EXERCISE DESCRIPTION ▸
Print the listing below from its opening line through the line holding "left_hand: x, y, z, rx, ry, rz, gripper", both ends included.

MATERIAL PROVIDED ▸
══════════

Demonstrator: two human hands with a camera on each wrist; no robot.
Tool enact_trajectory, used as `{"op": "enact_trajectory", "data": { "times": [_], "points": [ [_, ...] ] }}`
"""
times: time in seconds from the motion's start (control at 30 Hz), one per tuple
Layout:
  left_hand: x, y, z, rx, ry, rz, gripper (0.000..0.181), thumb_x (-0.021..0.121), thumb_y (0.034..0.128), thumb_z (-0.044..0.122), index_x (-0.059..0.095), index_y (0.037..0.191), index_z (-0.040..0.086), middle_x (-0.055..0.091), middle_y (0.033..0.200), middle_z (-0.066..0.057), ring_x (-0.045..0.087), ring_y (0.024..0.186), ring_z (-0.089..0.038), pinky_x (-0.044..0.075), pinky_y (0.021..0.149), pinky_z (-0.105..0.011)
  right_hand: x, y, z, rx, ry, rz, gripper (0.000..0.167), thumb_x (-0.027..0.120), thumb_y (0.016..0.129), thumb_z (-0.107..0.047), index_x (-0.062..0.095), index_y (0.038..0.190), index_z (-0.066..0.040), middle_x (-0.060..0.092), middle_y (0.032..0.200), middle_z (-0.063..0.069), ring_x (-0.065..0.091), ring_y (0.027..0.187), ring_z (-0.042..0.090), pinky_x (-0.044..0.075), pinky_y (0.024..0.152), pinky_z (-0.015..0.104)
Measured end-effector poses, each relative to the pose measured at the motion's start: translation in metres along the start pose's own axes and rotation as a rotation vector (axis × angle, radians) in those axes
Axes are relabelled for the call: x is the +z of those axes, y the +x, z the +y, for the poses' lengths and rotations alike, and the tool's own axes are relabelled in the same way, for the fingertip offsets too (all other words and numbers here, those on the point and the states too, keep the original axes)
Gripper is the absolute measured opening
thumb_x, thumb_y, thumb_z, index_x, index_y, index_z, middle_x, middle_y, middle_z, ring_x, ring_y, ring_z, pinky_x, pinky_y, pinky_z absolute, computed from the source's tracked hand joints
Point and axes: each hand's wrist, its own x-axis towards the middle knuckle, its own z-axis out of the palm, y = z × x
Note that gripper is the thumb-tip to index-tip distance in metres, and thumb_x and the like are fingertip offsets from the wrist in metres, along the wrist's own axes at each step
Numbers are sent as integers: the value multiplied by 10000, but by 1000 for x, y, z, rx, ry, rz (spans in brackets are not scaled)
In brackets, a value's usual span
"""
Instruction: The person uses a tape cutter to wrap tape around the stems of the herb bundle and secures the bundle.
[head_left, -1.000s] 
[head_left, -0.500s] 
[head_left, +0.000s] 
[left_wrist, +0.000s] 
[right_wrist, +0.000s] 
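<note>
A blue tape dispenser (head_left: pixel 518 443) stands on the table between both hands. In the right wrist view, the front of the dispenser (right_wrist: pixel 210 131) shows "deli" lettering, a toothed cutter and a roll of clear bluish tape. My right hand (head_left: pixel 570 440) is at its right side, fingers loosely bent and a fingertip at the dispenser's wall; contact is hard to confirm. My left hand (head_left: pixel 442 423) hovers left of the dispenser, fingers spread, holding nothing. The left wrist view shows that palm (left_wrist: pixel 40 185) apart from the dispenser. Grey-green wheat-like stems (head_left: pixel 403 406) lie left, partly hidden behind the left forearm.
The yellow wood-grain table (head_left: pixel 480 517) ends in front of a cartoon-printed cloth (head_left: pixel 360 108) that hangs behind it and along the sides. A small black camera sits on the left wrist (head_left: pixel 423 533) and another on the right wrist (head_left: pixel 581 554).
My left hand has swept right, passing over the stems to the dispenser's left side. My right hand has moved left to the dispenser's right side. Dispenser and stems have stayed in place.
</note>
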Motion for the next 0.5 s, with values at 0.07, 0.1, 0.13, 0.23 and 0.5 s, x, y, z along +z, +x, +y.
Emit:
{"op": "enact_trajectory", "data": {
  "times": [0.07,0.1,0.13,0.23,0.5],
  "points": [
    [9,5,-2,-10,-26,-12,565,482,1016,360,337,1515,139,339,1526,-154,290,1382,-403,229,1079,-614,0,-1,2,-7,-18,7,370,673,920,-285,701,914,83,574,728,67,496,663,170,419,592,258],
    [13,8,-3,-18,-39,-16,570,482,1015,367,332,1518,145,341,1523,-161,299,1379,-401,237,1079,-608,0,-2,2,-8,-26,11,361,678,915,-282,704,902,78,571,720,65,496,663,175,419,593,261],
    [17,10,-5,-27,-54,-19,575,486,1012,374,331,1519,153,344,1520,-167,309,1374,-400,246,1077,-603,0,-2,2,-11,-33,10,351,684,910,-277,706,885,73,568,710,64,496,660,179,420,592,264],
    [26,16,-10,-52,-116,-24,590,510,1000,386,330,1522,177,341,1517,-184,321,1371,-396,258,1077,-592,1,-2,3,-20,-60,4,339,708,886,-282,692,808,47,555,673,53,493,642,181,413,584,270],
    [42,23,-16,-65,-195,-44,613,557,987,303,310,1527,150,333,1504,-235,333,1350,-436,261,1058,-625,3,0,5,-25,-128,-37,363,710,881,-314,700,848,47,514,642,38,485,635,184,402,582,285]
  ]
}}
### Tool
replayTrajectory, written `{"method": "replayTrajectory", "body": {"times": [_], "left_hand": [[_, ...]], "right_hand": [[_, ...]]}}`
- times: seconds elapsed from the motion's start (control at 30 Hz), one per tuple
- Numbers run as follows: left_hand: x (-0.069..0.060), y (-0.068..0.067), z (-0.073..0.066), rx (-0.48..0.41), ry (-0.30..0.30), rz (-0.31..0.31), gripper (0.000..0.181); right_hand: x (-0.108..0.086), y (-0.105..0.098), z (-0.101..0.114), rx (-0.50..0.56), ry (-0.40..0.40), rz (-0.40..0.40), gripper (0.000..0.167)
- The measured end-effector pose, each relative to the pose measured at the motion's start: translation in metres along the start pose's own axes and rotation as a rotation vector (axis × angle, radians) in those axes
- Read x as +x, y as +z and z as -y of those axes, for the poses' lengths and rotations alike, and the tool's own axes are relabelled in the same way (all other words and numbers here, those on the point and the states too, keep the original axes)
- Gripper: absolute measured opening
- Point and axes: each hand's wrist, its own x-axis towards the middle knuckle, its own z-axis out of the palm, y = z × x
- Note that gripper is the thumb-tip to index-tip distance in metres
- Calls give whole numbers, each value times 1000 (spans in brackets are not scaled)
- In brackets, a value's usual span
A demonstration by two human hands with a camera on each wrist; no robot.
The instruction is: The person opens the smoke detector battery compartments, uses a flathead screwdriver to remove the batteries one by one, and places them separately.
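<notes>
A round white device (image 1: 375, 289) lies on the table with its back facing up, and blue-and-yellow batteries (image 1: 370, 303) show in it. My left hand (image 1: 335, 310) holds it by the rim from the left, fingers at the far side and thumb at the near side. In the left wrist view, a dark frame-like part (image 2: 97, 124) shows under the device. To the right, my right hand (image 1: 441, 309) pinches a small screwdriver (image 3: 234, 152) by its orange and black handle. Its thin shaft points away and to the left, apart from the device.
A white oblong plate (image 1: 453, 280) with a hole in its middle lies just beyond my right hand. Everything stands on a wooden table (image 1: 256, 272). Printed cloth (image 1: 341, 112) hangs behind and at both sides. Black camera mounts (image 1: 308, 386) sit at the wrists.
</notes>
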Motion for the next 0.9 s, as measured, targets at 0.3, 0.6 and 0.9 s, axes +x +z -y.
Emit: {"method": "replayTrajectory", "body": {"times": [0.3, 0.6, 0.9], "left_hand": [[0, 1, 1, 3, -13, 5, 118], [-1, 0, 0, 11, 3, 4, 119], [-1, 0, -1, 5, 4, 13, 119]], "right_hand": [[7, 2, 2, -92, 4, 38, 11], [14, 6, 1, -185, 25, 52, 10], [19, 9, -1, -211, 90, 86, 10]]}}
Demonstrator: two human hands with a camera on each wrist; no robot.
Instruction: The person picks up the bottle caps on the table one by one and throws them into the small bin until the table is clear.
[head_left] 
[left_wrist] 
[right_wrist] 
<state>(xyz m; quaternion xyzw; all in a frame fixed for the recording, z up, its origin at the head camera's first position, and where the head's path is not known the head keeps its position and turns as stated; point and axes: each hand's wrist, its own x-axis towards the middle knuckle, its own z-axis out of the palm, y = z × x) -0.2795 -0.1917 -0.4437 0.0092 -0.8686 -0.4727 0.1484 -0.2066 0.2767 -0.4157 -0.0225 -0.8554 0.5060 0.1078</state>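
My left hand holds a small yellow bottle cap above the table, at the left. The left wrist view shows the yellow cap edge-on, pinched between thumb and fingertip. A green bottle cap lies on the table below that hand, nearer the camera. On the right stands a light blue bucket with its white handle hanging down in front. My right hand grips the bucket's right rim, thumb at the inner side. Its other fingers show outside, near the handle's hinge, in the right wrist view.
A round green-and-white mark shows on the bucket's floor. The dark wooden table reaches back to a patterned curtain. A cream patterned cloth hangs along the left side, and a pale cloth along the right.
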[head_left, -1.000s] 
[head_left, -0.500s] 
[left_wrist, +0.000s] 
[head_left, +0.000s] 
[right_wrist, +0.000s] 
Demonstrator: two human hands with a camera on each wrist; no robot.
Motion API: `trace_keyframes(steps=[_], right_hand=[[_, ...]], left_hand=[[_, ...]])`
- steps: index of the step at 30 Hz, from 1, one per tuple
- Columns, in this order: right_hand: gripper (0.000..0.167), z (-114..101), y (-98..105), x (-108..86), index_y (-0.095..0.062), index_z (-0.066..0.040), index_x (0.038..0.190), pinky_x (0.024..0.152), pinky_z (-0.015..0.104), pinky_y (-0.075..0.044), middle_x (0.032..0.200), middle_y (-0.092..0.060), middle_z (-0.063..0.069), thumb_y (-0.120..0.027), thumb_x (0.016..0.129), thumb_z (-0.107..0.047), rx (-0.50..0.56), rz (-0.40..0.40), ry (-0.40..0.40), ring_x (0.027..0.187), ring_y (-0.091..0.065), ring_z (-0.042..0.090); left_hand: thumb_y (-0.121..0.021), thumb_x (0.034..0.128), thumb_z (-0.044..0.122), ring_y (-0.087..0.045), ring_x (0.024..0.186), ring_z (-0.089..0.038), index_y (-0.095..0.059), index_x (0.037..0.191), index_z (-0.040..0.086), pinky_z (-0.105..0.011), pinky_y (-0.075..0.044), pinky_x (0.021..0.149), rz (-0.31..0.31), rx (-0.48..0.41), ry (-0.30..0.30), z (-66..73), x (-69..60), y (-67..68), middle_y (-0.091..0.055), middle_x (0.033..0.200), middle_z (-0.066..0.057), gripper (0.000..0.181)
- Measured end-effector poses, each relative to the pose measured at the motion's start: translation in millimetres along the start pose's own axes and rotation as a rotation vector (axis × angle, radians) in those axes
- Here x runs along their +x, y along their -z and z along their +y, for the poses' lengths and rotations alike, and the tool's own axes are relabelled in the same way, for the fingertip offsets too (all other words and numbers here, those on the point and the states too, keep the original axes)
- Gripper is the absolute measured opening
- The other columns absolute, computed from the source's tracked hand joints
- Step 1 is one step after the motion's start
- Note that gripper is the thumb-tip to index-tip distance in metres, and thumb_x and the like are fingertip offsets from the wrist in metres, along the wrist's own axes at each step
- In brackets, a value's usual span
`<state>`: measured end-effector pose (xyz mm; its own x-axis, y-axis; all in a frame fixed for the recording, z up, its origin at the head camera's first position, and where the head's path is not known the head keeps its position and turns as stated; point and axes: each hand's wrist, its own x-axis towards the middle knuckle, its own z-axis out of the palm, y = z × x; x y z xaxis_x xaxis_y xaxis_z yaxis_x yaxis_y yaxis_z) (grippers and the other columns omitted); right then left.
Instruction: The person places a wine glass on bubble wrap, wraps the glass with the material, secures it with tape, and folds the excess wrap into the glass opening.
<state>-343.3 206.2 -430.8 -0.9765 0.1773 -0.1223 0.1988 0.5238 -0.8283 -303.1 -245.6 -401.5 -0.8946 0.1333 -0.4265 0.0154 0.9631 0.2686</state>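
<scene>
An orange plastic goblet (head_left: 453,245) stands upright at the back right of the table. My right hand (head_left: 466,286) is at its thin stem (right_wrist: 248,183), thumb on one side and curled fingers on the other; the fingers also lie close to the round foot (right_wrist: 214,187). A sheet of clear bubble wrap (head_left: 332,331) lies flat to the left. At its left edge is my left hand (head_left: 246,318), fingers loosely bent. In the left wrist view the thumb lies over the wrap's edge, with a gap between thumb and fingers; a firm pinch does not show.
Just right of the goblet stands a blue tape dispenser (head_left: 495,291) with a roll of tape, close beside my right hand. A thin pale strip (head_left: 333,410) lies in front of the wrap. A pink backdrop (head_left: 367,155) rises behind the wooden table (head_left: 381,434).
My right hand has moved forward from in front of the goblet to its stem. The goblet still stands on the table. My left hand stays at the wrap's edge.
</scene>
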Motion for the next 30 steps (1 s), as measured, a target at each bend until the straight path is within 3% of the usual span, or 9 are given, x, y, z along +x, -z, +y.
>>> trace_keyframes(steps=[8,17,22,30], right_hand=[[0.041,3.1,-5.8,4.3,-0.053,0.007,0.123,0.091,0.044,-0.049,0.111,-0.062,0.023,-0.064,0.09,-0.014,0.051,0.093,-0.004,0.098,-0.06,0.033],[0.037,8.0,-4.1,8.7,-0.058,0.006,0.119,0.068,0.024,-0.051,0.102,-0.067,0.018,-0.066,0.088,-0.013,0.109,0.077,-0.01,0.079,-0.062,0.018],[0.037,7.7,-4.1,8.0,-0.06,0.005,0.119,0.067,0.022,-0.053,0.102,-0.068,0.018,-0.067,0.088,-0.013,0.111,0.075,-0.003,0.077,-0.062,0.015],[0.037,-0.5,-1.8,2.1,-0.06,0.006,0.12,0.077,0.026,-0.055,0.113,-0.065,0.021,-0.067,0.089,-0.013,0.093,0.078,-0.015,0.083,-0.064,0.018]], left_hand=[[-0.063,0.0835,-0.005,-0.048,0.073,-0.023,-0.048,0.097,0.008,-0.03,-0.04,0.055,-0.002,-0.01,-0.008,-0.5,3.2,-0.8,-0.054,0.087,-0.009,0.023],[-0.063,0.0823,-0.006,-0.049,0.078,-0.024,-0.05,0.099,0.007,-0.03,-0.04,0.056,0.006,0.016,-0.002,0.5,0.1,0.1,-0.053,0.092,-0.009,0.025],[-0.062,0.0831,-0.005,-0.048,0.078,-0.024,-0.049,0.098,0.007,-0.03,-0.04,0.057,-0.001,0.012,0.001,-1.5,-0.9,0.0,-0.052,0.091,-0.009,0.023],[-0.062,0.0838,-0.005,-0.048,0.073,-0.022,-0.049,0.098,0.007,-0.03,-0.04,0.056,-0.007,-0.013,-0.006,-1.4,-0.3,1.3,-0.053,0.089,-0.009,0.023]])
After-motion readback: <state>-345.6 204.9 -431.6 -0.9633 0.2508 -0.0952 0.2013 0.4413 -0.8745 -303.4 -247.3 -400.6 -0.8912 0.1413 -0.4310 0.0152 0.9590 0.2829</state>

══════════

COMPLETED TASK ▸
Demonstrator: two human hands with a camera on each wrist; no robot.
Tool enact_trajectory, used as `{"op": "enact_trajectory", "data": { "times": [_], "points": [ [_, ...] ] }}`
"""
times: time in seconds from the motion's start (control at 30 Hz), one per tuple
Layout:
  left_hand: x, y, z, rx, ry, rz, gripper (0.000..0.181), thumb_x (-0.021..0.121), thumb_y (0.034..0.128), thumb_z (-0.044..0.122), index_x (-0.059..0.095), index_y (0.037..0.191), index_z (-0.040..0.086), middle_x (-0.055..0.091), middle_y (0.033..0.200), middle_z (-0.066..0.057), ring_x (-0.045..0.087), ring_y (0.024..0.186), ring_z (-0.089..0.038), pinky_x (-0.044..0.075), pinky_y (0.021..0.149), pinky_z (-0.105..0.011)

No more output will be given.